Mais poursuivons notre corollaire : la perturbation en question, selon sa nature, tendra à attirer en majeure partie un type de population bien défini, selon les intérêts qu'elle suscite et les catégories dans lesquelles on peut la classer. Dans le cas qui retient notre attention, nous avons de toute évidence affaire à une sorte de gigantesque monument dédié à la luxure et aux plaisirs charnels, aussi l'attroupement alentours était constitué pour un pourcentage écrasant d'hédonistes, de jouisseurs et de pervers. L'atmosphère dominante dans la ville-état étant ce qu'elle est, on comprendra que beaucoup de ses habitants eussent vu leur imagination titillée et se fussent déplacés, se confondant désormais en un amas populeux de provenances diverses mais animé par la même passion viscérale pour les ébats érotiques. Toutefois, la prudence et la vergogne humaines, non dénuées d'un égoïsme cauteleux, n'exerçant pas un ascendant moins fort qu'à l'accoutumée sur la psyché de ces gens, peu d'entre eux s'étaient décidés à aller tâter directement de l'affaire en question, et la majorité s'était par conséquent astreinte au rang de spectateur, se contentant d'échanger commentaires et jugements.
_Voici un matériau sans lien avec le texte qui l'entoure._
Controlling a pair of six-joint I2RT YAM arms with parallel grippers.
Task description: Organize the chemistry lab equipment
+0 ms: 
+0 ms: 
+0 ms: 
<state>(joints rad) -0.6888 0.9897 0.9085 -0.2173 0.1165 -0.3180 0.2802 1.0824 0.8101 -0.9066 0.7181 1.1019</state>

Arrivés là de nos observations, penchons-nous donc sur un cas en particulier qui mérite une investigation plus poussée. Pour commencer, en préambule, établissons que certains êtres sont dotés d'une sensibilité particulière à un type donné de manifestations, ayant la capacité intuitive et étrange d'en sentir la proximité. Nous ne nous étendrons pas démesurément sur la question, mais d'un chien sentant une tornade arriver à un commercial expérimenté reniflant de loin une bonne affaire, les exemples abondent. Pour en revenir à la situation qui nous intéresse, nous avons précédemment établi que le plaisir charnel était le point de mire de la colossale apparition granitique ; or, il se présentait désormais dans ses parages un être rompu à de tels exercices, et qui n'avait pas été sans sentir dans ses entrailles l'espèce d'aura que cette spectaculaire construction dégageait.
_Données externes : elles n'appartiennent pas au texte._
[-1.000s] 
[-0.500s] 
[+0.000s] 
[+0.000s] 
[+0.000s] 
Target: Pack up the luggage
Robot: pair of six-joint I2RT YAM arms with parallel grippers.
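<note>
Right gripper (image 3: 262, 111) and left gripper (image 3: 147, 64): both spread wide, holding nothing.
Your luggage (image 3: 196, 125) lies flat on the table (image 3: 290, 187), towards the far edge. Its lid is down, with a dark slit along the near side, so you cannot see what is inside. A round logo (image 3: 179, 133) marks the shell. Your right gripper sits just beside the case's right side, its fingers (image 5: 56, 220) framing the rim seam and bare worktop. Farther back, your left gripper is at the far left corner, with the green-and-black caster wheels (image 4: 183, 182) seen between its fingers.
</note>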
Canotier sur le cap, ample chemise défraîchie sur le dos, pantalon de coton sur les jambes, et bottes aux pieds, le gaillard, présentement occupé à mâcher avec enthousiasme un morceau d'une large brochette dont il venait d'avoir fait l’acquisition, releva d'une chiquenaude du pouce le bord de son chapeau, apparemment pris dans une délibération intérieure qui ne parut pas prendre trop longtemps : se fendant d'un sourire crâneur, il s'avança carrément en direction de l'attroupement le plus proche qu'il put discerner, se faufilant adroitement à travers la muraille de chair pour voir de plus près ce qui retenait ainsi l'attention d'un si grand nombre d'individus. Ne retenant pas un sifflement admiratif devant la géante minérale dénudée qui se présenta alors à ses yeux et qui n'était pas sans lui évoquer ses moments de pygmalionisme les plus ardents, il mastiqua pensivement son casse-croûte en parcourant du regard les courbes inanimées mais non moins attirantes de la belle sculptée, détaillant avec appréciation les traits transfigurés de lascivité de son visage pour parcourir du haut vers le bas ses courbes alléchantes, qui se terminaient au niveau du sol par la partie la moins modeste de son anatomie, dont la vue lui fut présentement bloquée par une silhouette menue occupée à s'affairer dessus, audacieux solitaire à l'activité surveillée de près par la foule se confondant en commentaires et en goguenardises.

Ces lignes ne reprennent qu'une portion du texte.